"We just wanted to see what he looked like."
That's what my son said to me on Sunday.
In reference to his biological father.
I sort of knew it was coming. My children were visiting my parents and my mom made reference to his questions when we spoke on the phone.
I knew the questions were coming. I knew he was curious. Ever since that horrible, terrible day a few months ago in Tae Kwon Do class, I knew this was going to happen.
When a student receives their black belt in Tae Kwon Do they are no longer referred to in class by their first name. Boy Child is no longer "Boy Child". He's Mr. Hislastname. Girl Child is Ms. Herlastname. All the other students refer to them that way. All the teachers do too. It's an honor. It's a right that you earn with your hard work and dedication.
And my son, my little son, paled the first time he was called Mr. Hislastname. He then asked his teacher, right there in class and in front of everyone, to please just call him Boy Child.
She made a huge deal of it, bless her heart. She couldn't understand WHY he didn't want the distinction. Why he wasn't proud of what he had done. Why he was the only one. Why he had to be different.
But I knew.
In my heart I knew. Sitting there in that hard, plastic chair watching my kid get his scrawny little hiney beat by a 13 year old on steroids, I knew.
In the car that night he brought it up.
"It's just that I like being called Boy Child," he explained. I could see him blinking back tears in my rear-view mirror.
"That's fine," I assured him.
"Besides," he said after a few minutes. "My biological father doesn't even want anything to do with me. I don't want to use his name with my belt."
I told him again it was fine. And later, after bravely smiling all evening and then pulling the knife out of my heart, I cried. Cried so hard that this sweet, sunny, funny little boy didn't get to enjoy the rewards of his hard work in the way that he deserved.
"You could have asked me if you wanted to see what he looked like," I said. My voice was slow and steady and calm. My mind was racing frantically, trying to remember if I actually even HAD a picture of this man anymore.
He shrugged. "It doesn't matter, mom. We don't want to see him. We were just curious."
I swallowed, hard. Kept my voice bright and sunny as I said, "If you ever do want to see him, you know you can tell me right?"

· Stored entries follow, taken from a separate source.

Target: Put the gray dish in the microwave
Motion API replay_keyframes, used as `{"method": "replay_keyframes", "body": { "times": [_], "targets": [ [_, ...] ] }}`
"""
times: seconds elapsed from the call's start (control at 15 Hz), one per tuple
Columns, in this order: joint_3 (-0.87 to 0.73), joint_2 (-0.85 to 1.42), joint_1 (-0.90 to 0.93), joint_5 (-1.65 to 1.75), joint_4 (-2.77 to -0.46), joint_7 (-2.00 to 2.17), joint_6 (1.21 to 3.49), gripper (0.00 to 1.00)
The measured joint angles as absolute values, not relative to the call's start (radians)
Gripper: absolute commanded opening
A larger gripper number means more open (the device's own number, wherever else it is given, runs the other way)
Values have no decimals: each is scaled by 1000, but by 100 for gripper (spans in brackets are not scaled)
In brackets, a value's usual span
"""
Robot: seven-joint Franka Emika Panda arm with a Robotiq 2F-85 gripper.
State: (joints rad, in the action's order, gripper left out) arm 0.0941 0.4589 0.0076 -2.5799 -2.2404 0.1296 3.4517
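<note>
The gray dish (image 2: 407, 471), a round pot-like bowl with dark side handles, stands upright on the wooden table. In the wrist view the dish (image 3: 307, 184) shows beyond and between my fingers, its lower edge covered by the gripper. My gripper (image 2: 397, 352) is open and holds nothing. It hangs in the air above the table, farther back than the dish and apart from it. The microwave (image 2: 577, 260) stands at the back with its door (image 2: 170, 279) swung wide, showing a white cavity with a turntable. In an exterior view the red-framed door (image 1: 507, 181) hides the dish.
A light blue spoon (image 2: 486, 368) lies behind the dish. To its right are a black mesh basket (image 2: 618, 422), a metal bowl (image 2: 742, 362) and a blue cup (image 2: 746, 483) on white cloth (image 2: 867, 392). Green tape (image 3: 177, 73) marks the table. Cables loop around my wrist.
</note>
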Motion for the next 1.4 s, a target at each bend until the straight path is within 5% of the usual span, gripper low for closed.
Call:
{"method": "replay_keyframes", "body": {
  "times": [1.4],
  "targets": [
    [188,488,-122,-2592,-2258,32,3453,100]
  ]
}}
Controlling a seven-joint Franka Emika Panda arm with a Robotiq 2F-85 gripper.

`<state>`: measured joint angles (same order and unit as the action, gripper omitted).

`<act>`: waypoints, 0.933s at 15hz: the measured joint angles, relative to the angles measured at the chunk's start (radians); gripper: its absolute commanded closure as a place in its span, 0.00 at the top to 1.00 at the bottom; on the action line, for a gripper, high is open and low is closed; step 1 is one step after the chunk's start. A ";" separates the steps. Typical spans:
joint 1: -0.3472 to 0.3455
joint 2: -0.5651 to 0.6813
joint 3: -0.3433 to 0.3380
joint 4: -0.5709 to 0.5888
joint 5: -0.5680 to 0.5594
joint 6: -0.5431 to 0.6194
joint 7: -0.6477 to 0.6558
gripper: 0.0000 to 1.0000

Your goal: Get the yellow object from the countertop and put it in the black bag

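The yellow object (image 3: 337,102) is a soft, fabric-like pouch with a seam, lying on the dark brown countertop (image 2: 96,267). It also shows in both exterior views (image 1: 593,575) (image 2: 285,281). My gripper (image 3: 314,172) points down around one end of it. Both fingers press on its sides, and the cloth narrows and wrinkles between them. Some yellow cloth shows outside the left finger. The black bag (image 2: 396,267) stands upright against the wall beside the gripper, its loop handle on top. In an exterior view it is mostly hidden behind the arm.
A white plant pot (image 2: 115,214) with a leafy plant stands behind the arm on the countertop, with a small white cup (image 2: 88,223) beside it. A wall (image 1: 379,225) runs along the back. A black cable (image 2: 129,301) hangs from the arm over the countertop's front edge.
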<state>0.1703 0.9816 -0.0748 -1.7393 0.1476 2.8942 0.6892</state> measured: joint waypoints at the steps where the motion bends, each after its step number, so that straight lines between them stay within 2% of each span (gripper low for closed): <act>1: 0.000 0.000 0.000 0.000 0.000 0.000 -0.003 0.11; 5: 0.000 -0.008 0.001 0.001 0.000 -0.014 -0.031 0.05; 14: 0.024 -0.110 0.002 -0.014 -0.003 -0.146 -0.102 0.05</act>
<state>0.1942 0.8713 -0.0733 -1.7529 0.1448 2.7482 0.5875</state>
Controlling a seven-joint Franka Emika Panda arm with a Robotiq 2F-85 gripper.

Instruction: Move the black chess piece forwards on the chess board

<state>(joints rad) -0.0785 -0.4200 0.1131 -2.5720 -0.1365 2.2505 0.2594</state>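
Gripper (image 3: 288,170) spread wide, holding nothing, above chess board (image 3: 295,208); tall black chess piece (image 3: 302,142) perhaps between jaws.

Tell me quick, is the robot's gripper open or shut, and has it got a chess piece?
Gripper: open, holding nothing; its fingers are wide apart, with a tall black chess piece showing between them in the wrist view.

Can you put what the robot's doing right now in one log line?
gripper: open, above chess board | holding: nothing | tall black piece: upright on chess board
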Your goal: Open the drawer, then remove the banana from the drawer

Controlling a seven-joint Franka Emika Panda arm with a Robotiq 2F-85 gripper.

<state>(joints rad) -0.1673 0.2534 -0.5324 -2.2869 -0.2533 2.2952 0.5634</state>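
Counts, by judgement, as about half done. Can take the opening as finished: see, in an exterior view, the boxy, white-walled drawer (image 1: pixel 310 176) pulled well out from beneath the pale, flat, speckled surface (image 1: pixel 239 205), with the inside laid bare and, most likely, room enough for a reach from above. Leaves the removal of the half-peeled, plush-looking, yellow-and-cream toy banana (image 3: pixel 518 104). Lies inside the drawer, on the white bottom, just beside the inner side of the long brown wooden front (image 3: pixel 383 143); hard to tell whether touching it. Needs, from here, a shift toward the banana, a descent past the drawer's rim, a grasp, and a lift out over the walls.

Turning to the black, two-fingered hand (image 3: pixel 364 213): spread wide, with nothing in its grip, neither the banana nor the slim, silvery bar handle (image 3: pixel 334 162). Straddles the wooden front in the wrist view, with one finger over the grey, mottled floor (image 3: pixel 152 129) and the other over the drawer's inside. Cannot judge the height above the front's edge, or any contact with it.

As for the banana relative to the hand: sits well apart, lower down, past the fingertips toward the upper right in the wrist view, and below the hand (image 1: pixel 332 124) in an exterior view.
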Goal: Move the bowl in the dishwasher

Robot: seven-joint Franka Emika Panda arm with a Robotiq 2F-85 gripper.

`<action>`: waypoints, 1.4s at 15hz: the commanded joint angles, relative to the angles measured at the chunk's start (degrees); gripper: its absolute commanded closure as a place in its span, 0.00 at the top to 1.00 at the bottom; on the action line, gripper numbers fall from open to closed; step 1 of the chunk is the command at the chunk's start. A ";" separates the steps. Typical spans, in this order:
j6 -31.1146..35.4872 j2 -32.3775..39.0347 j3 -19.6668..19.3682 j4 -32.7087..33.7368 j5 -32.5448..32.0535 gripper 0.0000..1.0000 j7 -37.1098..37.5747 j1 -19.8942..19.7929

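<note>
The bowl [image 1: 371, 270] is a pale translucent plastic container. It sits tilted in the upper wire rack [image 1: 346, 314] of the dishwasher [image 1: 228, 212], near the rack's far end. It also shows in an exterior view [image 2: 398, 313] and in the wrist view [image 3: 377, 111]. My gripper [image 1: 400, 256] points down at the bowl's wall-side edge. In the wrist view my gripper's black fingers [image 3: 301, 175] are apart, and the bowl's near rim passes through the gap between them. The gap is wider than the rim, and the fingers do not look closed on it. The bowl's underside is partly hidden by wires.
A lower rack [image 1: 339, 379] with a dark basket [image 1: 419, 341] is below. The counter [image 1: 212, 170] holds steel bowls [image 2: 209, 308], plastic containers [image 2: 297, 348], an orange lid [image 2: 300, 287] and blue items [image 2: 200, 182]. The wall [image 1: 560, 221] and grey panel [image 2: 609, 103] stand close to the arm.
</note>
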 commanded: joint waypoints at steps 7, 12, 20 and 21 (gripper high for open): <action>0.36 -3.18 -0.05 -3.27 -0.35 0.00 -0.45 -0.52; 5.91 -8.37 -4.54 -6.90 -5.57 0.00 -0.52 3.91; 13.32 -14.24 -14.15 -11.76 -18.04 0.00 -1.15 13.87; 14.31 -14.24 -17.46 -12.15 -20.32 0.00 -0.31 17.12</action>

"Of course," they both said together and then the boy said, "you've always told us that, mom."
"I know," God do I know. "I just wanted to remind you."
I can't say, I won't say, "I don't want you to see him."
I won't say, "He doesn't deserve to see you." And I won't say, "I don't think he wants to see you."
All of those are true. The very thought of my ex-husband having anything to do with these bright, beautiful, kind, lovely people feels like a stabby pain into my skull. I cannot imagine his poison infecting them. I don't ever want to imagine that.
But I picked him. For God knows what reason.
And there it is.
He doesn't deserve to see them. It's been ten years. More than ten years. He hasn't called. He hasn't written. True, I moved, but the first time I moved I dutifully called and gave him my new address and phone number. He never called and he never wrote. He never sent a birthday card or a Christmas card. I'm all over the internet and my phone number and address are a matter of public record. My parents have lived in the same house and had the same phone number for fifteen years. I can be found.
He's never seen one Tae Kwon Do or soccer match. Not one chorus concert. Never taken them to church, given them a bath, fed them a meal. Never prayed over them or cried over them or bought them new school clothes. He's never laughed with them or ran around the house shrieking "blah!" just for fun.
He's never made them cupcakes. He's never nursed their wounds. He's never explained death or God or the meaning of life. He never laughed when they said douchebag. And that's really freaking hilarious.
He's missed everything. All these good, good things.
And he doesn't deserve them. Not for one second.
He's too stupid to realize he's hurting himself. That they are amazing and hilarious and fantastic. I truly believe he thinks he's hurting me or punishing me by staying away (and why he would believe that I have absolutely no idea) but I know how wrong, how very, very wrong, he is about that.
I never want these small people to hurt. God, I would give anything in this world for them to never feel pain. But I know they are curious now. I know they have to wonder about him, this man who was never part of their life but makes up small parts of who they are. They talk about genealogy and discovering themselves. I see so much of my own questioning and searching and wanting in them.
Because what we have is so good, I never want it to go bad. I never want them to feel the pain of my poor choices.